§ **DATASET SECTION**

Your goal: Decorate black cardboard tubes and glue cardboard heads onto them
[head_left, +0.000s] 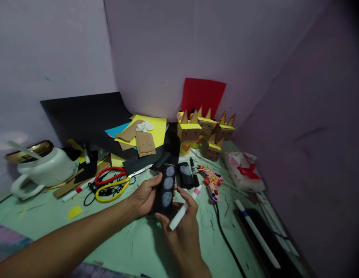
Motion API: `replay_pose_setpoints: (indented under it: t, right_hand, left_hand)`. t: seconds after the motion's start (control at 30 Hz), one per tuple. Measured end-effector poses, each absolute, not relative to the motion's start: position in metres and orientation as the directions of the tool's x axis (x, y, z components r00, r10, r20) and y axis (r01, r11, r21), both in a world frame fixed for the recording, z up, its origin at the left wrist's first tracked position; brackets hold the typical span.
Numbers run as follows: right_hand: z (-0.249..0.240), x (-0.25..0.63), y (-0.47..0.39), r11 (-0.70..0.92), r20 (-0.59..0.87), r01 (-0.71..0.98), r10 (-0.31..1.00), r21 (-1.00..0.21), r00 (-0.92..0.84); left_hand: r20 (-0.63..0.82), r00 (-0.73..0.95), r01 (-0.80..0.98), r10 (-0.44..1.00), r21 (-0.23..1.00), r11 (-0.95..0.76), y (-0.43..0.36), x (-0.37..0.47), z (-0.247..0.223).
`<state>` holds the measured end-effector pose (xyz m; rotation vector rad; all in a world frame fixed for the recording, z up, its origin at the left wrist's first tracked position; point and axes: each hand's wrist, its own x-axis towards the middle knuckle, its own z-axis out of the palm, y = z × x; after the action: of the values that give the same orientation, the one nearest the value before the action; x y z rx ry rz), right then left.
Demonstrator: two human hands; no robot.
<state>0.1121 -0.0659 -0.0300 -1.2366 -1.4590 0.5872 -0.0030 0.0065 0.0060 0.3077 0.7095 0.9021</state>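
A black strip-like piece with several pale purple-grey ovals down its face is held up above the table. My left hand grips its left side, thumb near the upper edge. My right hand touches its lower right side with thumb and fingertips, and holds a white marker with a pink band between its fingers. Just behind lies another black piece with a pale heart shape, beside a black marker.
Scissors with red and yellow handles and black cord lie left, near a white teapot-like pot. Small horned cardboard figures stand behind. Right are a patterned glue gun, its cable, a white packet and a dark tray.
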Motion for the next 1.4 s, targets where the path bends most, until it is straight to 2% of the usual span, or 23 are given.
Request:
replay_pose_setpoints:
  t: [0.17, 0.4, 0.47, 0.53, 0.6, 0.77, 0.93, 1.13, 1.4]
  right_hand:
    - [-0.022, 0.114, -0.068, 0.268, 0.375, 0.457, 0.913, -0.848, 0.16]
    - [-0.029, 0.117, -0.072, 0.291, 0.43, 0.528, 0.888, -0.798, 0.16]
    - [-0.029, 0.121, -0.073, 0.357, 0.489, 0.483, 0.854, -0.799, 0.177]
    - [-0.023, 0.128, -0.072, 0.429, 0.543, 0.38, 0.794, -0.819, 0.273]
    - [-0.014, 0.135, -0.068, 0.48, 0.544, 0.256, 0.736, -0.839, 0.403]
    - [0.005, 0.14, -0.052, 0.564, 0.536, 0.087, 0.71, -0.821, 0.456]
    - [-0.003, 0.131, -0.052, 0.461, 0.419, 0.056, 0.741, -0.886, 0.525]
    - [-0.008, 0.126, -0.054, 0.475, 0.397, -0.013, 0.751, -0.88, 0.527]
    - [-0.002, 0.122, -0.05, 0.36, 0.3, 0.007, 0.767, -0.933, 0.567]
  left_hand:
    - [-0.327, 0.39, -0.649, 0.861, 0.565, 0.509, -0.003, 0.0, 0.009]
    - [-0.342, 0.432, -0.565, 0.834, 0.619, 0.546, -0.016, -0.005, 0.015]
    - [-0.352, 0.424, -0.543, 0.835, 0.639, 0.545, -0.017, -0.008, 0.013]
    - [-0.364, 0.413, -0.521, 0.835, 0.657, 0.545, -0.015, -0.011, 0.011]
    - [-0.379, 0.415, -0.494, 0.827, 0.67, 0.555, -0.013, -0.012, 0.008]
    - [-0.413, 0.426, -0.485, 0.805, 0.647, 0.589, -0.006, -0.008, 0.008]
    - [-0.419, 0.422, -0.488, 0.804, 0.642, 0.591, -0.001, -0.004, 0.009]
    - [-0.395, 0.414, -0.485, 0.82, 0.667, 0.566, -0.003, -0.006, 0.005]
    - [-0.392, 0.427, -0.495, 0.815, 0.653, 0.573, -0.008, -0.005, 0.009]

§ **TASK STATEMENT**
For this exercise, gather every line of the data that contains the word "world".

§ **EXPECTED OUTPUT**
Motion API: `replay_pose_setpoints: (indented under it: t, right_hand, left_hand)`. t: seconds after the motion's start (control at 30 Hz), one per tuple. Measured end-effector poses, each absolute, not relative to the motion's start: position in metres and orientation as the directions of the tool's x axis (x, y, z components r00, r10, r20) and y axis (r01, r11, r21), both in a world frame fixed for the recording, z up, its origin at the left wrist's first tracked position; brackets hold the typical span.
`<state>` holds the measured end-effector pose (xyz m; rotation vector rad; all in a world frame fixed for the recording, z up, its origin at the left wrist's first tracked position; point and axes: each hand's wrist, its own x-axis towards the middle knuckle, its own z-axis out of the palm, y = z × x; after the action: of the values that give the same orientation, the one nearest the value before the action; x y z rx ry rz), right then left.

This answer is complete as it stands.